Chez Fabien Maure, 25 ans, directeur de Troc.com, la chanson Z'avez pas vu Mirza, de Nino Ferrer, accompagne les premiers visiteurs qui reviennent timidement dans ces 1200 m2 chercher leur bonheur : un canapé, un meuble aquarium avec filtration, où trône un nain de jardin. Le jeune patron témoigne que le service d'ordre du LKP est venu lui demander de fermer plusieurs fois, mais nuance : "Ça me fait mal au cœur qu'ils s'y prennent comme ça, mais, franchement, je les comprends. On en a marre de payer un paquet de Chocapic 7 euros." En Martinique aussi, alors que le conflit a duré deux fois moins longtemps, les patrons s'inquiètent des suites de la grève générale. "Les conséquences vont être rapides et foudroyantes, pronostique Patrick Lecurieux-Durival, président du Medef de Martinique. Nous allons perdre la confiance de nos banques, de nos assurances-crédit et, probablement, de nos fournisseurs."
"ON VA COMPTER LES MORTS"
Après plusieurs années d'embellie, avec des taux de croissance approchant 4% et un taux de chômage en baisse de 31% à 21%, l'économie locale donnait des signes d'essoufflement, à l'aune mondiale. Les entreprises martiniquaises étaient aussi fragilisées par le plafonnement des niches fiscales et celui des exonérations dont elles bénéficiaient.Alors le long conflit a incité des chefs d'entreprise à jeter l'éponge. "Je connais déjà quelques noms d'entreprises qui vont déposer le bilan, affirme M. Lecurieux-Durival. Après une année 2008 médiocre, la hausse des salaires compromet toute chance de redressement."
"On ne va pas tarder à compter les morts, prévient aussi Pierre Marie-Joseph, président de l'Association martiniquaise pour la promotion de l'industrie. Même si on obtient un moratoire sur les cotisations, il faudra deux ou trois ans pour s'en remettre." Le tourisme est le secteur le plus directement touché par le conflit. Le secteur réalise 60 % de son chiffre d'affaires sur les quatre premiers mois de l'année. "Nous devrions être à 95% de taux de remplissage en ce moment, assure Benoît Le Cesne, président de Ziléa, le club des professionnels du séjour en Martinique.

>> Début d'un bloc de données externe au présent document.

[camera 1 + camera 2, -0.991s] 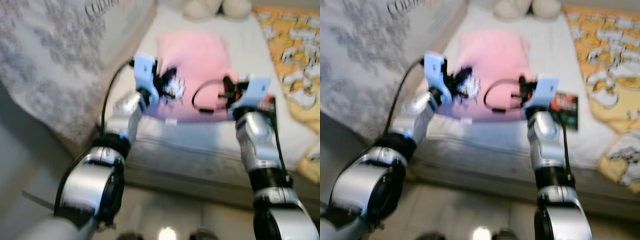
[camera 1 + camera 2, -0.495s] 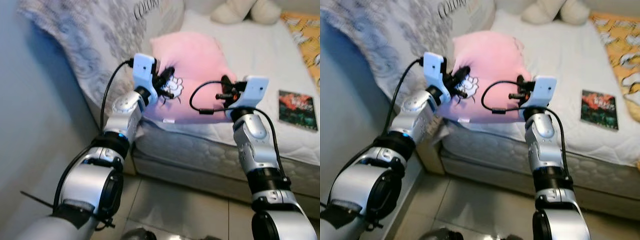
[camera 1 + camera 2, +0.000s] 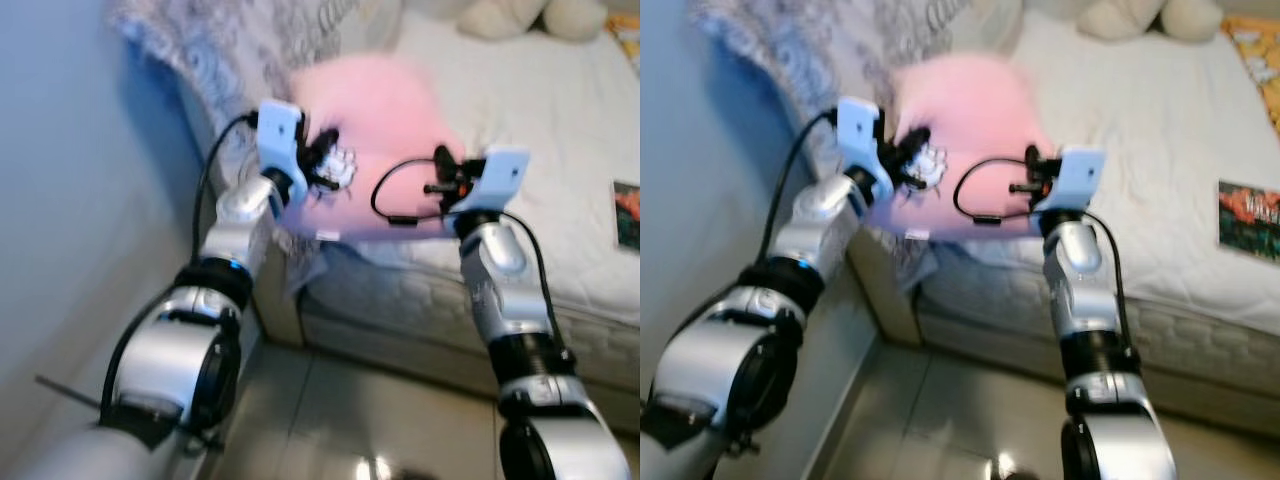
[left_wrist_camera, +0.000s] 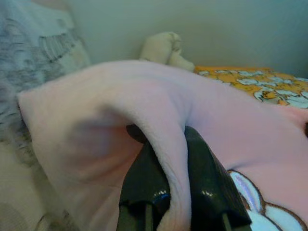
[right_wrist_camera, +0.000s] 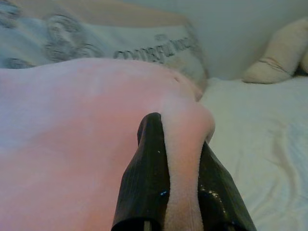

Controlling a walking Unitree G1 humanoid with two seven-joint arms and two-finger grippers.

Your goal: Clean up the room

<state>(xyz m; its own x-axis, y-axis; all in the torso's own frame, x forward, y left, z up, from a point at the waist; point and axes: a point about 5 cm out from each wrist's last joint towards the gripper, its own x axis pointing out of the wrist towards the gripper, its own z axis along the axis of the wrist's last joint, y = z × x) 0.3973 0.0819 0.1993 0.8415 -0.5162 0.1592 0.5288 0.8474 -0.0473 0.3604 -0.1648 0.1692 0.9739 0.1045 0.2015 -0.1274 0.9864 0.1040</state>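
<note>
Both grippers are clamped on the pink pillow (image 3: 385, 130) up at centre frame: left gripper (image 4: 166, 185) pinching one edge, right gripper (image 5: 180, 180) the other, above the bed (image 3: 560, 180).

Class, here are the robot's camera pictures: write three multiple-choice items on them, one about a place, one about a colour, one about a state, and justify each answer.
1. Where does the book lie?
A. on the floor
B. on the white mattress
C. on the pillow

2. What colour is the pillow being held?
A. pink
B. green
C. black

3. How does the left hand stand?
A. open, hanging free
B. shut on a fold of the pillow
C. resting on the book

Answers: B, it lies flat on the mattress at the robot's right; A, its fabric is pink; B, the fingers pinch a fold, as the right hand does.
</note>
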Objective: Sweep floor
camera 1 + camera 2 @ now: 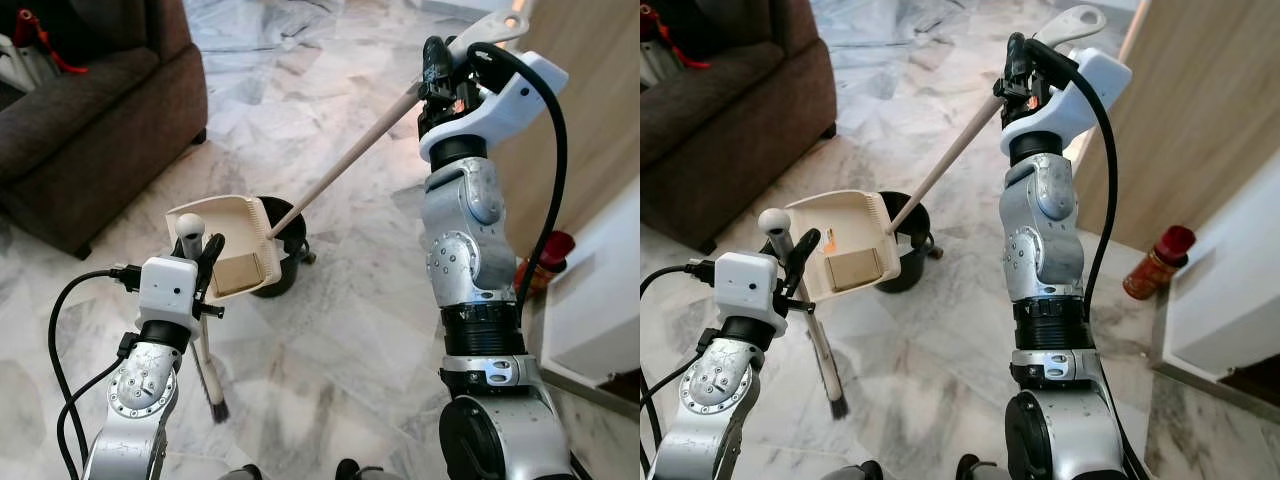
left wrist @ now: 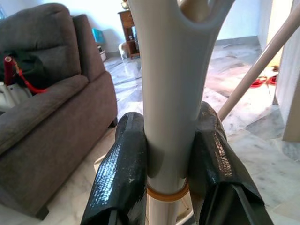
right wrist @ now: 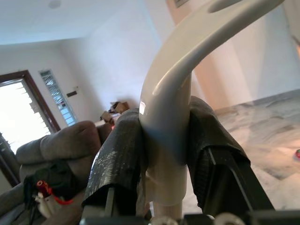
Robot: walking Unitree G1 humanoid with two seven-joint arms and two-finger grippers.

Or, nous allons terminer février avec un chiffre de 55 %. Le mois de mars sera identique. Les annulations continuent de tomber. Nous avons maintenant huit mois creux à passer. Des hôtels ne tiendront pas le choc."
La profession s'apprête à demander au ministre du tourisme de mettre en œuvre des mesures d'urgence comme lors de la crise du chikungunya à La Réunion.Autre grand secteur de l'île, la production de bananes. Les fruits pourrissent sur les arbres, en attendant que le port soit débloqué. "Nous avons déjà perdu trois semaines d'expédition au plus mauvais moment, à une époque où le fruit est le plus demandé par les consommateurs français, c'est vingt millions de bananes par semaine qui ne partent pas", explique Frédéric de Reynal, président de Banamart, qui regroupe les producteurs de l'île. Mais à choisir entre deux maux, le patron préfère encore cette grève à un cyclone. "Là, je perds ma récolte, pas mon outil de travail."